Actually, ‘factory’ is gilding the lotus somewhat. A ‘factory’ consisted of a few guys in black pyjamas hunkered down in the dark hammering and hack-sawing chunks of bombshell debris.
U.S. forces weren’t entirely unaware of the tunnels but they had no clue how extensive they were, and they weren’t likely to find out by exploring them. The tunnels were low and narrow, built to accommodate the smaller bodies of Vietnamese, not a GI’s strapping bulk. Then too, the prospect of shimmying into a black void infested with poisonous spiders, venomous snakes, rats and armed enemy soldiers, all in stifling jungle heat, can’t have held much appeal. Accordingly, troops finding a concealed tunnel entrance usually elected to pump in poison gas or toss in a few grenades, fill in the entrance and move on.
So what was it like for the Viet Cong who lived in and fought out of the Cu Chi tunnels? Not good. Aside from being carpet bombed almost daily, they suffered from a variety of pestilences. A captured Viet Cong document indicated that at any given time more than half the underground troops were stricken with malaria and that “one hundred percent had intestinal parasites of significance.”
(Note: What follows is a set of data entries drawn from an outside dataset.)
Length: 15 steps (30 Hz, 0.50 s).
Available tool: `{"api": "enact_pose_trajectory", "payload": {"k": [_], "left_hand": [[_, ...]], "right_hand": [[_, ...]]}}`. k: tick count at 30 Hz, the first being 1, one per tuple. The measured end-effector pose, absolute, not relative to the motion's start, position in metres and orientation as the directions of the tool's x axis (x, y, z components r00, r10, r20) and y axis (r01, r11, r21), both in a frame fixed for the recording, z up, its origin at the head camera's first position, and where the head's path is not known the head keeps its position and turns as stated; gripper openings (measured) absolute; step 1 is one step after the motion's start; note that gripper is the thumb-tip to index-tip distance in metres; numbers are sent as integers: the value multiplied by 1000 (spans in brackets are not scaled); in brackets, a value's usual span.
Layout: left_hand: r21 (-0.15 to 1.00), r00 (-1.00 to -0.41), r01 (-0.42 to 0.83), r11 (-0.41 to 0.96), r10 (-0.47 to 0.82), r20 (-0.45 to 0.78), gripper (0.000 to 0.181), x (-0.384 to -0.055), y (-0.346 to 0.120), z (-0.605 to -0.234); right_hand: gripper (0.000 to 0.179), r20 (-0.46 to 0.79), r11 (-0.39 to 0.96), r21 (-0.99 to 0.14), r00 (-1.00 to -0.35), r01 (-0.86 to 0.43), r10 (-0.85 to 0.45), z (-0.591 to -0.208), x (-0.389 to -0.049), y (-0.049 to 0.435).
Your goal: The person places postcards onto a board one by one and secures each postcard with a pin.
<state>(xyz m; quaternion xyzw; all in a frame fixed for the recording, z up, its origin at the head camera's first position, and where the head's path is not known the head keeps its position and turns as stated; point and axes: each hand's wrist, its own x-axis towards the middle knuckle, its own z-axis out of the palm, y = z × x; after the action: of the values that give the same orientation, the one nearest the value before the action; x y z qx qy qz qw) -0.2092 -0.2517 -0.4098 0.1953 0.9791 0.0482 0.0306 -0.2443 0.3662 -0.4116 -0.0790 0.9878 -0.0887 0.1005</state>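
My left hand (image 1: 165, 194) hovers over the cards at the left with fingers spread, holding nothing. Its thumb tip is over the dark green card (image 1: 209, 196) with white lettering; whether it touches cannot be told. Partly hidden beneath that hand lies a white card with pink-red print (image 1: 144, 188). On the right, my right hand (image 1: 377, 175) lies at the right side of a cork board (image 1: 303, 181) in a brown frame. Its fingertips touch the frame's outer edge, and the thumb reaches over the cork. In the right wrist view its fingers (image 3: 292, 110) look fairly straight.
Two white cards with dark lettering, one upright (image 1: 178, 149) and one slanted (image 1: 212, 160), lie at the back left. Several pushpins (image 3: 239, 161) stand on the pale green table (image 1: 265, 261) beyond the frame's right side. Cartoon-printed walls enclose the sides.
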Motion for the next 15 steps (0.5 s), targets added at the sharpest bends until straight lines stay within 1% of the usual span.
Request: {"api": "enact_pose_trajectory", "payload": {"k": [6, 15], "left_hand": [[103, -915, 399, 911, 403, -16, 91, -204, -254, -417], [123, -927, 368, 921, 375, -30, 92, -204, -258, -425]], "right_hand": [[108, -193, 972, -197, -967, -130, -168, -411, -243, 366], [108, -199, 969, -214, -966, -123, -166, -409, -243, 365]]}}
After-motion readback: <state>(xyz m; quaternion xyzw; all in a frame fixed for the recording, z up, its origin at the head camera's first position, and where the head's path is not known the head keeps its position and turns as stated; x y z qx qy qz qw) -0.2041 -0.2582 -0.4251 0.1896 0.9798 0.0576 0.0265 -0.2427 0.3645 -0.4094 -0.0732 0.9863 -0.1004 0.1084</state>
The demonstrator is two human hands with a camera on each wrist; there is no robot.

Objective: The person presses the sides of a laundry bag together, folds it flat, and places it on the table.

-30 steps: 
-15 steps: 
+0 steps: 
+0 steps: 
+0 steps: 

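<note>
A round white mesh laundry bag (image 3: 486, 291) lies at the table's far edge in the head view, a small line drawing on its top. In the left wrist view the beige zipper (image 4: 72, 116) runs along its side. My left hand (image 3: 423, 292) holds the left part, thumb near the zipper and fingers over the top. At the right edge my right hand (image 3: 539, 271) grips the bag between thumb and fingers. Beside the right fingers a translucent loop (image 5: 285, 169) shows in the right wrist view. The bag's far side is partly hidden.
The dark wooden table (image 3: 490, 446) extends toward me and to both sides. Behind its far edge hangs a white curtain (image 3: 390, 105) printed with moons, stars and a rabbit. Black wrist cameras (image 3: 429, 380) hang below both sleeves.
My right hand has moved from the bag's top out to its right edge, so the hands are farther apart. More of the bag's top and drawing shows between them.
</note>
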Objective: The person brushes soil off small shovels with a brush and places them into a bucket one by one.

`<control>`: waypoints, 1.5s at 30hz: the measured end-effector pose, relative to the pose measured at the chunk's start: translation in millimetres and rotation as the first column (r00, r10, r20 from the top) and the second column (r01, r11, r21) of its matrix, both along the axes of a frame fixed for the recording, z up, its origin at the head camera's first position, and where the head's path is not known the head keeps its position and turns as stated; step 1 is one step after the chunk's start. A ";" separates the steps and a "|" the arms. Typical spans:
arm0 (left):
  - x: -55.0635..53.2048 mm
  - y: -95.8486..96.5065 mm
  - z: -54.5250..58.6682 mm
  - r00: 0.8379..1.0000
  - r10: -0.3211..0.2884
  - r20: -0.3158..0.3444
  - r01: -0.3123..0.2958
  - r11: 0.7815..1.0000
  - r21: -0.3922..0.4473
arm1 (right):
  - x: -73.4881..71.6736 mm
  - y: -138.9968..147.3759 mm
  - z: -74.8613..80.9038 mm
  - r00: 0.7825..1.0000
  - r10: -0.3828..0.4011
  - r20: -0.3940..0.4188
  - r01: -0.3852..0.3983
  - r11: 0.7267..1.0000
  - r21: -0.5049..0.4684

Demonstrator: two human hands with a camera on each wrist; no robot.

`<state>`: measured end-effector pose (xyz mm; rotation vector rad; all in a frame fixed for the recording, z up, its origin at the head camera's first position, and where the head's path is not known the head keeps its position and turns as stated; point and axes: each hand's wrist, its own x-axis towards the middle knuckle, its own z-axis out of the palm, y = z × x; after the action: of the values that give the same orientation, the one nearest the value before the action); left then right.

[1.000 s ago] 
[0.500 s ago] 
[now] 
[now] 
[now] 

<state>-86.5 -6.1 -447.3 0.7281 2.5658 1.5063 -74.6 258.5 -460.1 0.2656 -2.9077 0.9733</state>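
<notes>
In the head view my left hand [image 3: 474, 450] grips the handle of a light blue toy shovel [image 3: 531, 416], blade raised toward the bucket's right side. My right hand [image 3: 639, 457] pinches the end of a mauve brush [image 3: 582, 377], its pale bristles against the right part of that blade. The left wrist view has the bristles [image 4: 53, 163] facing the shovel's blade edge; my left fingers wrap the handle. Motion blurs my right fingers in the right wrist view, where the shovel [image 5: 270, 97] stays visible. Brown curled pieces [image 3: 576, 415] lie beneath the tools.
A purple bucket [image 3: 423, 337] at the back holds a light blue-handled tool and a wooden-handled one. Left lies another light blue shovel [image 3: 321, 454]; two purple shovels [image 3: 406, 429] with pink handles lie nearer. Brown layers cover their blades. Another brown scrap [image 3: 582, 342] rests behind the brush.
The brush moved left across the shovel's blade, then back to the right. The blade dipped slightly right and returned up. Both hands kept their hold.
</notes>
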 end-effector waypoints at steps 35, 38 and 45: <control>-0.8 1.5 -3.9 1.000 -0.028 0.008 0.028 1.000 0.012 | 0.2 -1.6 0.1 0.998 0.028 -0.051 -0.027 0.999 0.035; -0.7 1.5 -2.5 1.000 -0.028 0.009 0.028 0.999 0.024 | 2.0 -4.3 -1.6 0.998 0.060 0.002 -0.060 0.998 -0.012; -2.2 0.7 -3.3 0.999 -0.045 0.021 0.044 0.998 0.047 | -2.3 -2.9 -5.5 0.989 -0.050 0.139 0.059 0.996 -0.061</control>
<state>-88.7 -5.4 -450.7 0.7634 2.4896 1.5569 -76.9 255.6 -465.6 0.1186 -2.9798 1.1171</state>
Human beings aren’t designed to live in tunnels. The air was bad, the diet was pathetic and the denizens had to learn to live in a permanent hunch in pretty much perpetual darkness.
Sixteen thousand Viet Cong fought out of the Cu Chi tunnels during what they call “The American War.” Twelve thousand of them lie buried in graves that carpet the outskirts of the tunnels.
Do the math. Three-quarters of the troops fighting for Ho Chi Minh in the Cu Chi tunnels died there. Clearly the whole tunnel offensive was a devastating defeat for the North Vietnamese forces.
And yet…
The official name of the nearest city is Ho Chi Minh City, not Saigon. It was changed in spirit the day that a Viet Cong commando squad briefly but humiliatingly took over the U.S. Embassy in Saigon during the Tet Offensive of 1968. Those Viet Cong operated out of the tunnels at Cu Chi.
The war is over and, incredibly, Western tourists are warmly welcomed in Vietnam. We can even tour short sections of the tunnels at Cu Chi — sections that have been purposely enlarged to accommodate our Western bodies. Even at that it’s a cramped and uncomfortable experience — unimaginable as a way of life.
As one sweaty, wide-eyed Canadian tourist said, emerging into the sunlight from the Cu Chi tunnels, “No wonder they won.”